Akademisi FISIP ULM, Paturrahman Kurnain menyebut langkah polisi dalam merespons keluhan dan kekhawatiran masyarakat sudah benar. Yang mana itu merepresentasikan tugas dan fungsi Polri yang sesungguhnya.

"Salah satu fungsi dan tanggung jawab negara untuk menciptakan keamanan dan ketertiban masyarakat," ujar Paturrahman Kamis(15/5/2025)

Menurutnya, langkah yang diambil telah sesuai dengan regulasi yang ada. Sebab sebelum adanya tindakan dari kepolisian, dinas terkait juga sudah menegur toko tersebut. Namun, teguran itu seolah tak diindahkan hingga akhirnya dilakukan tindakan tegas.

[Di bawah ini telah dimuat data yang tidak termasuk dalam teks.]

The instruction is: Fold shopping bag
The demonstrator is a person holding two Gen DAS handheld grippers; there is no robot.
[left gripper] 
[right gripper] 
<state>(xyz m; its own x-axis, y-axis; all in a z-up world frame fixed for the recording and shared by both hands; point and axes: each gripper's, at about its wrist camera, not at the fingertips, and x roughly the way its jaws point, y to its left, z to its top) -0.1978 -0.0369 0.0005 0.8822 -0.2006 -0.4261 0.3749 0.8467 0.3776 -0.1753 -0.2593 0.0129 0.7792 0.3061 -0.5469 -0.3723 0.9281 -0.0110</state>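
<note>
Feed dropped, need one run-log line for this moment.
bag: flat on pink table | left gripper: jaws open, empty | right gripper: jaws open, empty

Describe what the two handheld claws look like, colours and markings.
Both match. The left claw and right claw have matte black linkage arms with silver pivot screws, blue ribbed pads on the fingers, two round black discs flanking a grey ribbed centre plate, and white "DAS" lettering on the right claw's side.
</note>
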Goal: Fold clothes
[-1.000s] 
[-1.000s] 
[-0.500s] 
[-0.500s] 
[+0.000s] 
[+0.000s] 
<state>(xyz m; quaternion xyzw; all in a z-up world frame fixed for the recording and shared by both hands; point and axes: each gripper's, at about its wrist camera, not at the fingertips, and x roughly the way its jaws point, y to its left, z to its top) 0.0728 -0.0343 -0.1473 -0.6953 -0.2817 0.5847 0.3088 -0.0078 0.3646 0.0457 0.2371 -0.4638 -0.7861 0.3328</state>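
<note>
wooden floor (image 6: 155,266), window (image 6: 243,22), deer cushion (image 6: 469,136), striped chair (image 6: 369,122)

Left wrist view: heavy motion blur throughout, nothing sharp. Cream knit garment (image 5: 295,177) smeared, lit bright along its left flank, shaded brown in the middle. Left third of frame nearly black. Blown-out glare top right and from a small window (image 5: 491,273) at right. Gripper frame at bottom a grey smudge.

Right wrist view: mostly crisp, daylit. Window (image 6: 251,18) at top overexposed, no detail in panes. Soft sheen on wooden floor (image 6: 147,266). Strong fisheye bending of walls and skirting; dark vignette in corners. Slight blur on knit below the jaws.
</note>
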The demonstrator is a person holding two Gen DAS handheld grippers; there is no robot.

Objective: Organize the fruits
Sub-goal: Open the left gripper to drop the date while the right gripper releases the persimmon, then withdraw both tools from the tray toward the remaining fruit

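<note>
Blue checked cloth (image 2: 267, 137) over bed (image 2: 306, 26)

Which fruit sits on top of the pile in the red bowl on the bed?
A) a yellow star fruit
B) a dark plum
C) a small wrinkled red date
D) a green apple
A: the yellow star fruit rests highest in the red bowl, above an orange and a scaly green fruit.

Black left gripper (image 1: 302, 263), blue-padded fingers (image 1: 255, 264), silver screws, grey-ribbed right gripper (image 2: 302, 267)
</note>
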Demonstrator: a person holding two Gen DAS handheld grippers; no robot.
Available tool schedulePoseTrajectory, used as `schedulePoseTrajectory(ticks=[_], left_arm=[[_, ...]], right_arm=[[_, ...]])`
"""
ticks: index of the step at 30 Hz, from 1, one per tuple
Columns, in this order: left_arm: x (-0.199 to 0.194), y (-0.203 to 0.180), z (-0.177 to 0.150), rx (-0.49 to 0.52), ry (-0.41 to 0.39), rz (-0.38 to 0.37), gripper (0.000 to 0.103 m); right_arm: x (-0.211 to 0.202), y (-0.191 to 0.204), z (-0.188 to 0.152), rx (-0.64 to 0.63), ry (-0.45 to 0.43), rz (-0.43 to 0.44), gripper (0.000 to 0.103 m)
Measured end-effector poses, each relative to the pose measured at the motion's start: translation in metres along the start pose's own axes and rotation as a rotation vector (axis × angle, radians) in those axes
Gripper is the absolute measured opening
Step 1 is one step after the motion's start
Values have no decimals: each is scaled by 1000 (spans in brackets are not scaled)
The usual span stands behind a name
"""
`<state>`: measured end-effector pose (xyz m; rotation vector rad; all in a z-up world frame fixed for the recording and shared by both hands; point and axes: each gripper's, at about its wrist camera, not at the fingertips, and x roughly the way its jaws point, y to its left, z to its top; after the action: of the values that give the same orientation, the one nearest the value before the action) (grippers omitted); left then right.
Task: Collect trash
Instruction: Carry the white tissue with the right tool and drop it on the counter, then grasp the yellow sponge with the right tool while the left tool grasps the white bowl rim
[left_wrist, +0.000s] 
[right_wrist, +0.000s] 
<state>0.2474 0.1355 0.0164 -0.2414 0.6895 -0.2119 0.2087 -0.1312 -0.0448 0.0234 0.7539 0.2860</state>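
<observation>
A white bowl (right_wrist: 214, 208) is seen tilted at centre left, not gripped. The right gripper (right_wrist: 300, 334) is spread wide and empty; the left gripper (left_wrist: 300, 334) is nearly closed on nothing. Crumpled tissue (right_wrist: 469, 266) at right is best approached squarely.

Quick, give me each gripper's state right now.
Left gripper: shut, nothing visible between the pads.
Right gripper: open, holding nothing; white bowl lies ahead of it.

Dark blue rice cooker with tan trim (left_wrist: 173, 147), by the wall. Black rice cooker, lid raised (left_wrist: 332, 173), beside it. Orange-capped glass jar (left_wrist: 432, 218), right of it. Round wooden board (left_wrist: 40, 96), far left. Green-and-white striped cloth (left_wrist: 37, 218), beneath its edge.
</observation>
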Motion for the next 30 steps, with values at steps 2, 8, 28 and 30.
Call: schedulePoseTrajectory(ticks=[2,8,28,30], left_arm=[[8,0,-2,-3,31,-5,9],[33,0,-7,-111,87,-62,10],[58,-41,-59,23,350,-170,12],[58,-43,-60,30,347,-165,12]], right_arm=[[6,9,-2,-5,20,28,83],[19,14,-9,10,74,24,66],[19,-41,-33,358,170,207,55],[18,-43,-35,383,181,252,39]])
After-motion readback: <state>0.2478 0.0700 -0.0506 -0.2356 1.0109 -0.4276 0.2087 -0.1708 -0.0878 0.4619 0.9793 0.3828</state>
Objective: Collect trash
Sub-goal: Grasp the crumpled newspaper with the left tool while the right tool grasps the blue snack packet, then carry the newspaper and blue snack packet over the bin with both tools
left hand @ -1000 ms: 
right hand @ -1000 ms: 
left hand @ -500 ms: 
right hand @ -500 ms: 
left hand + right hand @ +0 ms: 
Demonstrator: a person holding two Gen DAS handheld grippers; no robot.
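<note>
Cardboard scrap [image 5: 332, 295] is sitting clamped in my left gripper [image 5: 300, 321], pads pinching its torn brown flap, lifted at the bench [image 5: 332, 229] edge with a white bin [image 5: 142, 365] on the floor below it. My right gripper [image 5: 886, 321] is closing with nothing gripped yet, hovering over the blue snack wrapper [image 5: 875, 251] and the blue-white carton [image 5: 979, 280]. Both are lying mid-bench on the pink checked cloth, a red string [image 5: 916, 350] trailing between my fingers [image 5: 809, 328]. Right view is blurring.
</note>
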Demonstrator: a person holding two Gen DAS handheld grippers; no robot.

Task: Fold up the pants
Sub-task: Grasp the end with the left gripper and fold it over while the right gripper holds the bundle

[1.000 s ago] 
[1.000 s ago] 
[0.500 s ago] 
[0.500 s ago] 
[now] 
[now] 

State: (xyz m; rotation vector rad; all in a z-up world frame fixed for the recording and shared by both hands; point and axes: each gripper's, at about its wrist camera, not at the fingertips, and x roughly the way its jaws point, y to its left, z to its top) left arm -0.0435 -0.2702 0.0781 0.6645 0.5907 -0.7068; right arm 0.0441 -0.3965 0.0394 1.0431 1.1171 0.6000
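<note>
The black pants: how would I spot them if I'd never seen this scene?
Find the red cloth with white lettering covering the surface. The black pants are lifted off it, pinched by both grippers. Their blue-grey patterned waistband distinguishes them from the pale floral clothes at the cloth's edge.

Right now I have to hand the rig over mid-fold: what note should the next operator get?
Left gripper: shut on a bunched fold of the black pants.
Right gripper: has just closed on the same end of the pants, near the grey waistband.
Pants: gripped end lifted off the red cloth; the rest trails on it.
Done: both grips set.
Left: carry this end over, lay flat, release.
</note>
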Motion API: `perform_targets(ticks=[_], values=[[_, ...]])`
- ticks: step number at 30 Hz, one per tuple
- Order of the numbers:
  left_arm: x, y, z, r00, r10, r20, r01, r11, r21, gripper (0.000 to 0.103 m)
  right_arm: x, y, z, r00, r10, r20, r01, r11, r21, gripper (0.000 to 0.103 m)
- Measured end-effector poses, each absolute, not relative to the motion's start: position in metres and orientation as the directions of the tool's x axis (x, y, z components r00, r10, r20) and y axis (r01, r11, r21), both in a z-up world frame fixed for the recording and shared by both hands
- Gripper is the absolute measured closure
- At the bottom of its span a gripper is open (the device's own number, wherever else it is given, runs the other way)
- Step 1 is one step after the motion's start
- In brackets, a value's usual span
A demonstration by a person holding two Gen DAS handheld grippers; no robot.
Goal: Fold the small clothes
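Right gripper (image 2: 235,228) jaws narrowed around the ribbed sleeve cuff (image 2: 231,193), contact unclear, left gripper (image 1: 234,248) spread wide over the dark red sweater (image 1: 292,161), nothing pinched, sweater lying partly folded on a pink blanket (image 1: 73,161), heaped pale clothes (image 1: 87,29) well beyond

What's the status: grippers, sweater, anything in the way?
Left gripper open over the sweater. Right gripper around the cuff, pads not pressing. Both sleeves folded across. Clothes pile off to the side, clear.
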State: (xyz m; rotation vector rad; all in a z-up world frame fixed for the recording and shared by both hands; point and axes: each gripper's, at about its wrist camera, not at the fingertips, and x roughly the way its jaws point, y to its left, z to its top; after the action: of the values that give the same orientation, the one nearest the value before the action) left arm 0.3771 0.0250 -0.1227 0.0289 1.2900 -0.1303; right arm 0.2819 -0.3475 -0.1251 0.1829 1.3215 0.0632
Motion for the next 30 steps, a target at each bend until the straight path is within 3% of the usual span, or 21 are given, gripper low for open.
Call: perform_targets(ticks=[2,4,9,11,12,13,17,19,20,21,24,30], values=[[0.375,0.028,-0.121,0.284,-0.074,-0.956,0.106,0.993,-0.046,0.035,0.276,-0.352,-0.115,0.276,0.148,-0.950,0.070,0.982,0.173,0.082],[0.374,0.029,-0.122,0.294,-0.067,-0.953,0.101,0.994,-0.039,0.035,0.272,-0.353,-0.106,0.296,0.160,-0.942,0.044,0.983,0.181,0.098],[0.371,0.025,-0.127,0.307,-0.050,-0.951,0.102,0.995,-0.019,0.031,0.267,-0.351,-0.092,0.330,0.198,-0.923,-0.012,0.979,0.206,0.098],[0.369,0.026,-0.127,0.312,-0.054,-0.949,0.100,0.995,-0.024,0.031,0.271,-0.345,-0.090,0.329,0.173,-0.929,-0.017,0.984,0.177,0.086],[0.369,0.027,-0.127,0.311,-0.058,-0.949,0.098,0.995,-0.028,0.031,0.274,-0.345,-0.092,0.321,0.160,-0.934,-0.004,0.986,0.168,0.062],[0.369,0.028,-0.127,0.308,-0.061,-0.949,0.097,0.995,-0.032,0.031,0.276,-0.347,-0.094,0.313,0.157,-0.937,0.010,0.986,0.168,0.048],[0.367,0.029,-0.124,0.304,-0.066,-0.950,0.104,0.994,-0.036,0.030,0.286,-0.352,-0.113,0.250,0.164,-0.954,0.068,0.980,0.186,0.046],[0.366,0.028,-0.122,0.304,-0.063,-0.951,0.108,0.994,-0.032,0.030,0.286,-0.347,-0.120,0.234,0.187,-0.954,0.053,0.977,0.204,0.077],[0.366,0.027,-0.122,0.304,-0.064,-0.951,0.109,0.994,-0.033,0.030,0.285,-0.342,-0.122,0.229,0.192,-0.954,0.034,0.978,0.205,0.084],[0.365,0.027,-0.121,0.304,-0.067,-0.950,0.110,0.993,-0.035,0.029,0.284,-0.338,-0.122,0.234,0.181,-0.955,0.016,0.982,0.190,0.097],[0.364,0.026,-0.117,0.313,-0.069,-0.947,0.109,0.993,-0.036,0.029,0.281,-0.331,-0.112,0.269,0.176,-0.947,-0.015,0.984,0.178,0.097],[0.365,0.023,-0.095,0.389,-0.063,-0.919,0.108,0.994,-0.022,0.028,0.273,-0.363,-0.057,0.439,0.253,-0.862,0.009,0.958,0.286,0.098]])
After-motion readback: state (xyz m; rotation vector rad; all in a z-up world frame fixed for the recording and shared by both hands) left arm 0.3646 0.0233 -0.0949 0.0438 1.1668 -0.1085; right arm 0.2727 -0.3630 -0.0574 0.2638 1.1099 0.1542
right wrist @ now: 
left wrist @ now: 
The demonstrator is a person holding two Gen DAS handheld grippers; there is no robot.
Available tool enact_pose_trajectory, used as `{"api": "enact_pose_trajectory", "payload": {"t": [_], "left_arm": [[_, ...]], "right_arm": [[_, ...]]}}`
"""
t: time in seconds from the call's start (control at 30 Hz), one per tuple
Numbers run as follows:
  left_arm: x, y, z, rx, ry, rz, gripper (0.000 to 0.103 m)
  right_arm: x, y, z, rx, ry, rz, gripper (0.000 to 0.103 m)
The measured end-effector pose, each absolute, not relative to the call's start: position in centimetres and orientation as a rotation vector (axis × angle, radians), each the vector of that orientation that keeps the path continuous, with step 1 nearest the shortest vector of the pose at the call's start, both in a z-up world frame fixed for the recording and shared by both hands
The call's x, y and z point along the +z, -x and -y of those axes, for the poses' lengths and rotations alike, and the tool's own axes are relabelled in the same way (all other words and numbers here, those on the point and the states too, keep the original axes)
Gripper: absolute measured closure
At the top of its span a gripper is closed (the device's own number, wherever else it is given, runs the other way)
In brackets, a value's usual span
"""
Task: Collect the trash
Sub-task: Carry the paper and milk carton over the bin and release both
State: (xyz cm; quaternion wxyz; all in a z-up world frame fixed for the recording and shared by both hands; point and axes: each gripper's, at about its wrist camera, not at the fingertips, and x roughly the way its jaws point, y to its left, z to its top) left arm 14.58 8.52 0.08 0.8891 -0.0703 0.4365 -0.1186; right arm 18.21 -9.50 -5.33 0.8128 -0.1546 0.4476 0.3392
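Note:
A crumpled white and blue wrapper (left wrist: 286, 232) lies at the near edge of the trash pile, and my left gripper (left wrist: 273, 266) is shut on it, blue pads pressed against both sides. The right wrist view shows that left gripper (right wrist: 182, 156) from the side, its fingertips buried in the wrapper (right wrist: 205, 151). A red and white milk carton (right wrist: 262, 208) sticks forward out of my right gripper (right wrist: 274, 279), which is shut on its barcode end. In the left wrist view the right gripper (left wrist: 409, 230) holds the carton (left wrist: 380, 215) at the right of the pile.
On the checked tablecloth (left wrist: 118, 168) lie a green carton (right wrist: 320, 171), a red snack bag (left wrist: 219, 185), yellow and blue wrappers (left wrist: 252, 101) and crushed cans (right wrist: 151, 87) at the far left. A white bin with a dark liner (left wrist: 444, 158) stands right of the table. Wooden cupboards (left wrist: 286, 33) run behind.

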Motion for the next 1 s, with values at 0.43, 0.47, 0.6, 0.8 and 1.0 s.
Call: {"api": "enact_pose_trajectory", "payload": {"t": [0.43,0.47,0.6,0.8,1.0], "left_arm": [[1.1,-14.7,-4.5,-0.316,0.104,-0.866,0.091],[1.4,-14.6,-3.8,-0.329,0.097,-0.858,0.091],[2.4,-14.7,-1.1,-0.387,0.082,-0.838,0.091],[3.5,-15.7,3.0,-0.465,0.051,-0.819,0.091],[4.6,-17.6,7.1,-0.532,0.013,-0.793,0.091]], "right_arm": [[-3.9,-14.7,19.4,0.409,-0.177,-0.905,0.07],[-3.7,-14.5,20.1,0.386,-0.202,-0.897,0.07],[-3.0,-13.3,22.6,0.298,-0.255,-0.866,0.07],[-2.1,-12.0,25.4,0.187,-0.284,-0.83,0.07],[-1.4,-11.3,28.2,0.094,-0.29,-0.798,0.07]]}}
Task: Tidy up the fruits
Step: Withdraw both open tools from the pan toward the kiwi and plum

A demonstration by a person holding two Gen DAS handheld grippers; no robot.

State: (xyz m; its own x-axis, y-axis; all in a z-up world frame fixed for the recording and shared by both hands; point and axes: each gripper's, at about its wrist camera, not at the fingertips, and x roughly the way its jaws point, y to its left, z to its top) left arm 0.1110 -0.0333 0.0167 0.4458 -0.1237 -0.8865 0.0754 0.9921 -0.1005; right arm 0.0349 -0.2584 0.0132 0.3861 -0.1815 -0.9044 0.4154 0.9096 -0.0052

"Sehingga apa yang dilakukan pihak kepolisian telah sesuai dengan fungsinya. Meskipun tentu hal ini tidak bisa diterima begitu saja oleh sebagian pihak, namun fungsi kepolisian telah berjalan sesuai koridor dan kaidah peraturan dan perundang-undangan yang berlaku," katanya

Ia menyebut jika pihak kepolisian tidak mengambil langkah, justru menyalahi aturan. Sebab, sudah tidak ada langkah dari pelaku usaha untuk membenahi dan melengkapi ketentuan yang ada.

Pakar Hukum ULM Prof Hadin Muhjad menyebut perlu adanya hukum yang bersifat preventif dan represif. Terlebih jika ada bukti dan temuan, maka wajib kiranya kepolisian untuk mengusut hal itu.

"Karena pembinaan UMKM itu sebenarnya tanggung jawab pemerintah, sedangkan aparat penegak hukum tidak bisa melakukan pembinaan. Selanjutnya, dalam konteks kepastian hukum, kepolisian itu jika melakukan kekeliruan kan bisa dilakukan praperadilan," sebut Hadin.

Jika saat ini polisi berupaya untuk melepaskan tersangka, maka khawatirnya akan ada persepsi permainan antara pelaku usaha dan pihak kepolisian. Tak bisa dipungkiri akan ada dugaan yang muncul dari masyarakat, yang menduga kepolisian bermain culas.

"Itulah realita masyarakat kita saat ini. Suka atau tidak suka seperti itu," terangnya.

Sementara itu, sekelompok mahasiswa dari fakultas FISIP, Hukum dan FKIP turut menanggapi hal itu. Di antaranya Mahathir dan Deni yang merupakan mahasiswa Fakultas Hukum, Roy dari FISIP, dan Dayat dari FKIP.

Menurut Mahathir dan Deni, jika pelaku usaha telah menjalankan usaha sesuai ketentuan dan regulasi yang ada, maka tak perlu khawatir dengan kasus yang tengah bergulir ini. Sebab, adanya aturan dan ketentuan itu bertujuan membuat masyarakat lebih tertata.

Kemudian, Roy beranggapan minimnya sosialisasi kepada UMKM membuat kasus tersebut bisa terjadi. Masifnya sosialisasi mengenai standar operasional prosedur (SOP) menjadi persoalan kompleks yang harus dibenahi.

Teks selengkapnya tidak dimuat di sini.